Stop Treating Webhooks Like Durable Events
A practical architecture for inbound webhooks: durable intake, idempotent workers, replay tooling, and why your callback should not run business logic inline.
Stop treating webhooks like durable events
One of the most common backend mistakes is also one of the most boring: a team receives a webhook, does the real business logic inside the HTTP handler, returns 200, and calls it architecture.
It works right up until it doesn’t.
Then you get the fun version of distributed systems: duplicate shipments, subscriptions stuck in pending, emails sent twice, and support tickets that say "Stripe says paid, your app says unpaid." The uncomfortable truth is that a webhook is just an inbound HTTP callback. It is not a durable event log, not an ordered stream, and definitely not a transaction boundary.

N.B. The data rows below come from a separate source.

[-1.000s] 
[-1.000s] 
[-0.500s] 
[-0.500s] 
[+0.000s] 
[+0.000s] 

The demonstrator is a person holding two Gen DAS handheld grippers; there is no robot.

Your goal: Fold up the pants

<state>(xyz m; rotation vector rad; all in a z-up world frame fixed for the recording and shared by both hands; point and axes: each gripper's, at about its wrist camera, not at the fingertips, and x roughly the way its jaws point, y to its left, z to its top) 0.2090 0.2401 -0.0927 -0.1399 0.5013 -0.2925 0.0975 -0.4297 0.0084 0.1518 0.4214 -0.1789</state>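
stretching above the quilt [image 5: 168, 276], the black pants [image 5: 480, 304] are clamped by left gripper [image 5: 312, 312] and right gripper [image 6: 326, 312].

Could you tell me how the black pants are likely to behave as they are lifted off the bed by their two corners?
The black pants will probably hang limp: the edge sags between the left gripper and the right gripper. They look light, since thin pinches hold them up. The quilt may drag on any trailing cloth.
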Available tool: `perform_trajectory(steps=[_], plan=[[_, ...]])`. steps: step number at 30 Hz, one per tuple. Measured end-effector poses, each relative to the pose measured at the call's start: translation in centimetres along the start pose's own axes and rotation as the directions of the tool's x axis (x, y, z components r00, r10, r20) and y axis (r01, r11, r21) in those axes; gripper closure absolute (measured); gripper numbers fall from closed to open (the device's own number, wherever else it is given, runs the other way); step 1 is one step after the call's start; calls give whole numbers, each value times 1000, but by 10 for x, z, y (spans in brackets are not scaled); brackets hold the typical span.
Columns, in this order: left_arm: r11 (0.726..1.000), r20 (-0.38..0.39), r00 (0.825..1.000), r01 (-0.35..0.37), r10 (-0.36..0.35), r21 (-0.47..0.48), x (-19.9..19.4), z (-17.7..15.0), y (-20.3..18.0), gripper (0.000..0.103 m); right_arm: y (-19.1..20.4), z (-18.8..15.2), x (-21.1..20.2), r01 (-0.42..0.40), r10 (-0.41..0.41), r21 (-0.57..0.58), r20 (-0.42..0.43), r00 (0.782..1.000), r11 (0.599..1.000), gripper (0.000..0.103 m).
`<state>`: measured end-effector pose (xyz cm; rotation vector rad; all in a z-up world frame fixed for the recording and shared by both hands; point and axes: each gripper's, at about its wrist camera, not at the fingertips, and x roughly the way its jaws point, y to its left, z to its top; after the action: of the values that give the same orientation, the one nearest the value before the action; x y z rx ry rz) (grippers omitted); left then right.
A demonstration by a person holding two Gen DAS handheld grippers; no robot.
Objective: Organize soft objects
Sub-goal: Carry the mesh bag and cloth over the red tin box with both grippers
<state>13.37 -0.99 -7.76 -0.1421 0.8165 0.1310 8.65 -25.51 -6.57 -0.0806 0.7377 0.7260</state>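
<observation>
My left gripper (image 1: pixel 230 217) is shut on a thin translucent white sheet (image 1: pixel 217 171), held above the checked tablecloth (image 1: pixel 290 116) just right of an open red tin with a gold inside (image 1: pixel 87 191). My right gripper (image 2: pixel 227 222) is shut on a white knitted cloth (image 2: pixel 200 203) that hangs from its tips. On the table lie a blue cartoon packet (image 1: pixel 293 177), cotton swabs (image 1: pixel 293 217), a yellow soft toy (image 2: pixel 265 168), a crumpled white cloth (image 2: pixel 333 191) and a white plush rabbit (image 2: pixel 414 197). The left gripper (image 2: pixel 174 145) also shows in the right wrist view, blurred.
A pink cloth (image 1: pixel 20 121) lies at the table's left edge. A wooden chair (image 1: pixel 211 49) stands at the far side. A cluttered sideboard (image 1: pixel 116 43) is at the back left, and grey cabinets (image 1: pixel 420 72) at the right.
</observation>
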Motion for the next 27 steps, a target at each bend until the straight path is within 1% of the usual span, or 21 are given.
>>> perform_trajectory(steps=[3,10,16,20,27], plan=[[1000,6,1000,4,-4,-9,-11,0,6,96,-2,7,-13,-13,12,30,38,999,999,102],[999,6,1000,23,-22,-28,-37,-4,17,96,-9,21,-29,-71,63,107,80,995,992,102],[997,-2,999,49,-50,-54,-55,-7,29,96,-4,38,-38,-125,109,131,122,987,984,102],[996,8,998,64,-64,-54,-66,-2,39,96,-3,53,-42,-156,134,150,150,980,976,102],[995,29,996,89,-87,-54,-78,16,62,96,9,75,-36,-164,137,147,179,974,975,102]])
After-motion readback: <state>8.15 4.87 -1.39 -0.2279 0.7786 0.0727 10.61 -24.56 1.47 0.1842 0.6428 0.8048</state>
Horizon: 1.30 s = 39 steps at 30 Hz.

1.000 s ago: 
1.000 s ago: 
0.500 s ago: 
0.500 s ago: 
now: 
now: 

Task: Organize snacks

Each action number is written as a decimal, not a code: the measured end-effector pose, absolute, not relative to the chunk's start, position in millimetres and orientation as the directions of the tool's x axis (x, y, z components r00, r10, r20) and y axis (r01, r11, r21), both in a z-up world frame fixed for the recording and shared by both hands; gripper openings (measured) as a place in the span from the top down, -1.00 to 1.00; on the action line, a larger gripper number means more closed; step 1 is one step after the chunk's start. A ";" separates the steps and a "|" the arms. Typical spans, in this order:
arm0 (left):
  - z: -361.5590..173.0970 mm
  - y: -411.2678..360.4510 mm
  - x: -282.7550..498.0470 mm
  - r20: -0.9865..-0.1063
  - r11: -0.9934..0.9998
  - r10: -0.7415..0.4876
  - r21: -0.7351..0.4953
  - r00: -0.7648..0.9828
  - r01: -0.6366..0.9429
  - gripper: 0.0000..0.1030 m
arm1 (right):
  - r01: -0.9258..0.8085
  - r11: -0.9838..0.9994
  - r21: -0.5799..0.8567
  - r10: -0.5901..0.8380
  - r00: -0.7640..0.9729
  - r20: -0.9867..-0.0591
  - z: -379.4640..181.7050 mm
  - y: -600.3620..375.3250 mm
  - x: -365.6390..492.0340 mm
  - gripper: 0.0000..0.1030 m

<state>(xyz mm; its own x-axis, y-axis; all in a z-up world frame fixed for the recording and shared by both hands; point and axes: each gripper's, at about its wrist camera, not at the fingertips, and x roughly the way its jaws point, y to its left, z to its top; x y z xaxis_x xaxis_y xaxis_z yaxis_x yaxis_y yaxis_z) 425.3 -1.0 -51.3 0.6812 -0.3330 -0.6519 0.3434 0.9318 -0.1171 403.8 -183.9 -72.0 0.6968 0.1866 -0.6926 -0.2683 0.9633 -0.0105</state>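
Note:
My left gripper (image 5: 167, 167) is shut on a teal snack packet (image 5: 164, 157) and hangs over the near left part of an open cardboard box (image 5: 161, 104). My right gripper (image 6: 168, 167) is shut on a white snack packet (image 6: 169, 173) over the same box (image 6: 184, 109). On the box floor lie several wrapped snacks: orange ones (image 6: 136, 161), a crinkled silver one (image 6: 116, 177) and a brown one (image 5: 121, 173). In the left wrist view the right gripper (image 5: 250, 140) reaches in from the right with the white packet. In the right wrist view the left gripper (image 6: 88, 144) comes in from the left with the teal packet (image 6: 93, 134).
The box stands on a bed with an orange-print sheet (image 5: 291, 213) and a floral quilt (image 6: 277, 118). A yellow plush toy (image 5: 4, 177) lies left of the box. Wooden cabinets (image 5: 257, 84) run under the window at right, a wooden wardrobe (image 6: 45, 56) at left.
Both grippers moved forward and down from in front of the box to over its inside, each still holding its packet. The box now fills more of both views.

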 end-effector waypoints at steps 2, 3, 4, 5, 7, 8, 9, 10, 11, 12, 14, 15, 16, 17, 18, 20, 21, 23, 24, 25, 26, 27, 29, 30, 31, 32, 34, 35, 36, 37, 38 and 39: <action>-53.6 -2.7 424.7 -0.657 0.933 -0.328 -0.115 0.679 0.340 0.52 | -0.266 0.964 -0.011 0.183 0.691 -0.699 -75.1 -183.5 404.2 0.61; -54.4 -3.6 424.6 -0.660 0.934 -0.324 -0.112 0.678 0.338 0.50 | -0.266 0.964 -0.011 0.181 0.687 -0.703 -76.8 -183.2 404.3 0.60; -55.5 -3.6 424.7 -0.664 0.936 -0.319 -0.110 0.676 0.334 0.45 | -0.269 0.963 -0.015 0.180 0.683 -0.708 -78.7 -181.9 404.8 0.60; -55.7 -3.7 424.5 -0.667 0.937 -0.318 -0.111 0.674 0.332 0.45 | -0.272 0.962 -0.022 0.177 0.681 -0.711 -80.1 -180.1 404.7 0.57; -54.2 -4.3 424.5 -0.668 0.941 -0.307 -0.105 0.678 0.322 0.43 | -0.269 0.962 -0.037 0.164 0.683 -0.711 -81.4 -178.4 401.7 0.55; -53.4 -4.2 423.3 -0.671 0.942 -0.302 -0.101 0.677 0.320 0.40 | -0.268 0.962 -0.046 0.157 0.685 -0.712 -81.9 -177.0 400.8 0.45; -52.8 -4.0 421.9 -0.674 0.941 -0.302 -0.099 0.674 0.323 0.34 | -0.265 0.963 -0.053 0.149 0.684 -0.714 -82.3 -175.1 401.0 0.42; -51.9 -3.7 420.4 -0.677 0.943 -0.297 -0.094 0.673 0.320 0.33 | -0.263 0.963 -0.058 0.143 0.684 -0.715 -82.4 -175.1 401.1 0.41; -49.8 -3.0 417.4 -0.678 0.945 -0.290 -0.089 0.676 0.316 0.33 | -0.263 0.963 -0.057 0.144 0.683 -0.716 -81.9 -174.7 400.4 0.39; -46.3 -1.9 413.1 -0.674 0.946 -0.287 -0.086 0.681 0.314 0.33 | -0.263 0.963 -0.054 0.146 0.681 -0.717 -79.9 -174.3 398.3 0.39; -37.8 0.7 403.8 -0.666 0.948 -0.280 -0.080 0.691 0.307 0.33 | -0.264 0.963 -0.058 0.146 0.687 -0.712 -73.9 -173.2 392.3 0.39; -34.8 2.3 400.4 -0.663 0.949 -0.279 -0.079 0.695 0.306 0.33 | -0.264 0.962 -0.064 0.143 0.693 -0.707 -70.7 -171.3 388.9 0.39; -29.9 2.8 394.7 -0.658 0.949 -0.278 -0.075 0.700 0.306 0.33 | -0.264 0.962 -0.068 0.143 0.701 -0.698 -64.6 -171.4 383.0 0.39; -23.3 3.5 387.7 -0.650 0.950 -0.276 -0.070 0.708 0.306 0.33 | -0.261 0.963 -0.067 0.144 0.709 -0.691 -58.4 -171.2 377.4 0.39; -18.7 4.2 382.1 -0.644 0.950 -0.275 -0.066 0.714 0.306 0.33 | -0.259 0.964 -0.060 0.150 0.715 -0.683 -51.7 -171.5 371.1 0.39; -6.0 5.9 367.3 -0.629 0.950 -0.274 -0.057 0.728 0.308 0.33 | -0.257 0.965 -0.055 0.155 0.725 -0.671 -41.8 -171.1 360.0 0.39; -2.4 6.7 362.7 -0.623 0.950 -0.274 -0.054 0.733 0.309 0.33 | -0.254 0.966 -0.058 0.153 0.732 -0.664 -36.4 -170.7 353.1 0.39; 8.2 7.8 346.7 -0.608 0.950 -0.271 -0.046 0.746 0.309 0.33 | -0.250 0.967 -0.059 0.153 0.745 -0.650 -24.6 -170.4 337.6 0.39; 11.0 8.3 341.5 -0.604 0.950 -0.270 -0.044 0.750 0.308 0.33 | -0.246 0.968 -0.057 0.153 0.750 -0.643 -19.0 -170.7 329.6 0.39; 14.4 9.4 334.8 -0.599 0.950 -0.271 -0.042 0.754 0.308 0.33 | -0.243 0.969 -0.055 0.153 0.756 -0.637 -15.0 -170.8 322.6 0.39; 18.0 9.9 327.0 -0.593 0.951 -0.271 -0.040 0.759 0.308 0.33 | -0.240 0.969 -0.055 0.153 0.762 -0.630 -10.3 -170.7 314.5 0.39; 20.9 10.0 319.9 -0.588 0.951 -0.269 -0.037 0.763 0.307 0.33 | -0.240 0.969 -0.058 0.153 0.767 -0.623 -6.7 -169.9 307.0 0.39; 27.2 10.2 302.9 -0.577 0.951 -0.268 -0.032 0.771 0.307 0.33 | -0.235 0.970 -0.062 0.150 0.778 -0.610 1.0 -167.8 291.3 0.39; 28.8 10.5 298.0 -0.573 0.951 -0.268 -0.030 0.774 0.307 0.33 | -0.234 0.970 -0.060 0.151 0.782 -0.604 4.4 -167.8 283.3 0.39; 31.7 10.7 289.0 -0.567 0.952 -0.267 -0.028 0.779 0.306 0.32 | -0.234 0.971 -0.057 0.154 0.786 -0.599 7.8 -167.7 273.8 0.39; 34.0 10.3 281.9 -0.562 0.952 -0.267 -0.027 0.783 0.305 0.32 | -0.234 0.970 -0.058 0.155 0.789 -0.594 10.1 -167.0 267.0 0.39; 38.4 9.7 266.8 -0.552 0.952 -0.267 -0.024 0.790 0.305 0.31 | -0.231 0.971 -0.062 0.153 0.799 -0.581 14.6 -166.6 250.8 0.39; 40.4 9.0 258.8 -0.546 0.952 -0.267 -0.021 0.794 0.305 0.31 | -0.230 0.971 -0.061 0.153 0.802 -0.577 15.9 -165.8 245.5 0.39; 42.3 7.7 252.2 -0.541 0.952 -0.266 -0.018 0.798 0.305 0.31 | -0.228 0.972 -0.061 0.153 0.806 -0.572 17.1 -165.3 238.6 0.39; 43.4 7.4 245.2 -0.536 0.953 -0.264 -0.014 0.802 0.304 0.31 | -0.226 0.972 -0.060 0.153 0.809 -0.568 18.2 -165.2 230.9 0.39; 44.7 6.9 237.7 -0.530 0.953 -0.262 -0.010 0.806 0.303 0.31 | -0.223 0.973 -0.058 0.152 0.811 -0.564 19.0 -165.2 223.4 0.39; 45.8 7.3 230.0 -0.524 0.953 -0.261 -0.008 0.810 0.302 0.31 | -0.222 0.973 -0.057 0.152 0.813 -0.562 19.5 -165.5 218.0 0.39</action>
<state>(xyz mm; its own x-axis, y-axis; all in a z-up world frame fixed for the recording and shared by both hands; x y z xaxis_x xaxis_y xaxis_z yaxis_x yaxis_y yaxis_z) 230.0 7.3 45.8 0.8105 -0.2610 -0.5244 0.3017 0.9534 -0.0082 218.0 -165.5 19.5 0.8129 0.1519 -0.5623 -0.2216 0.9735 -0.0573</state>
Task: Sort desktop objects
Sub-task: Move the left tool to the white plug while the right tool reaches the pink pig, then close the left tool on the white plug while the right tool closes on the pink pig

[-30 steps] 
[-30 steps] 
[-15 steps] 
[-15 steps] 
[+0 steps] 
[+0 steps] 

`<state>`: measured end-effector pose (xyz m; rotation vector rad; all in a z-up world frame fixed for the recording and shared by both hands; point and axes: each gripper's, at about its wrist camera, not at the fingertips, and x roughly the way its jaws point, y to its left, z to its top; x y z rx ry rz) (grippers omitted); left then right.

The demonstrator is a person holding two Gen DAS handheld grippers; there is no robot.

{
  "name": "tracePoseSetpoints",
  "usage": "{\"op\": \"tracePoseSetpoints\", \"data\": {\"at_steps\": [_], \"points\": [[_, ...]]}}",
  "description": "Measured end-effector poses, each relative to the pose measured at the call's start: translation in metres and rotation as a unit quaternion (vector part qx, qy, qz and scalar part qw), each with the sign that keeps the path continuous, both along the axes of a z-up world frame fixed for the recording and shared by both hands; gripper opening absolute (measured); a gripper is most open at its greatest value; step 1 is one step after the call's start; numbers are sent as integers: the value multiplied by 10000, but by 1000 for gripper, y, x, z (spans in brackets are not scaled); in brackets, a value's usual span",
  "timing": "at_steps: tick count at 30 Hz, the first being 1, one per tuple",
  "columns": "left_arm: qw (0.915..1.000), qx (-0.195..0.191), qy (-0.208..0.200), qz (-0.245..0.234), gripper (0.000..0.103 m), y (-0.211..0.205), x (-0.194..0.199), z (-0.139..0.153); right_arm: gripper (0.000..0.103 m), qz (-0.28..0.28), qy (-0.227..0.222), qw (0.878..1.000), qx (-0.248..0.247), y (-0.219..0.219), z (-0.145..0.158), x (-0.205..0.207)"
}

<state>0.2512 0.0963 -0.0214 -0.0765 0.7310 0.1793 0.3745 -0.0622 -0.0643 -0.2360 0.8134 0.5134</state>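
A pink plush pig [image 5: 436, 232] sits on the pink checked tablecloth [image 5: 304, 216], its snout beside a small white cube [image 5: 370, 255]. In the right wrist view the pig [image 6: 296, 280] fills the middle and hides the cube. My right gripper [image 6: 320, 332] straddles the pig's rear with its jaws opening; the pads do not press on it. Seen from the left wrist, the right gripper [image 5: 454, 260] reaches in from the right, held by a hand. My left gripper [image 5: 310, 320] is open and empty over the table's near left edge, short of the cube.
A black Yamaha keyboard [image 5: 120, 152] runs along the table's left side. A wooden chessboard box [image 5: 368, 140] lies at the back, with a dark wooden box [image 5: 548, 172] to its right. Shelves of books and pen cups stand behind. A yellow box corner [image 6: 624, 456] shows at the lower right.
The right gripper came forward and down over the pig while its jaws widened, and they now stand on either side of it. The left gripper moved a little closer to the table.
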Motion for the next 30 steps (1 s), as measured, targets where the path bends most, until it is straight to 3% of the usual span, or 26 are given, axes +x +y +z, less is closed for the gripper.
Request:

Stripe says this pretty plainly: deliveries can be retried, duplicate events can happen, and event ordering is not guaranteed. Svix makes the same point: even if a sender emits events in order, your own handler latency can reorder processing in practice.
If your code assumes otherwise, production will correct you.
The realistic mistake
The usual shape looks like this:
Verify the webhook signature
Parse the payload
Update your database
Call two internal services
Send an email
Maybe publish a Kafka or SQS event
Return
200
That seems efficient. It is actually a pile of hidden coupling.
You’ve tied your external API boundary to internal side effects, queue availability, downstream latency, and deploy timing. If anything in that chain is slow or flaky, the sender retries. Now your handler runs twice. If the first attempt partially succeeded, the second attempt compounds the damage.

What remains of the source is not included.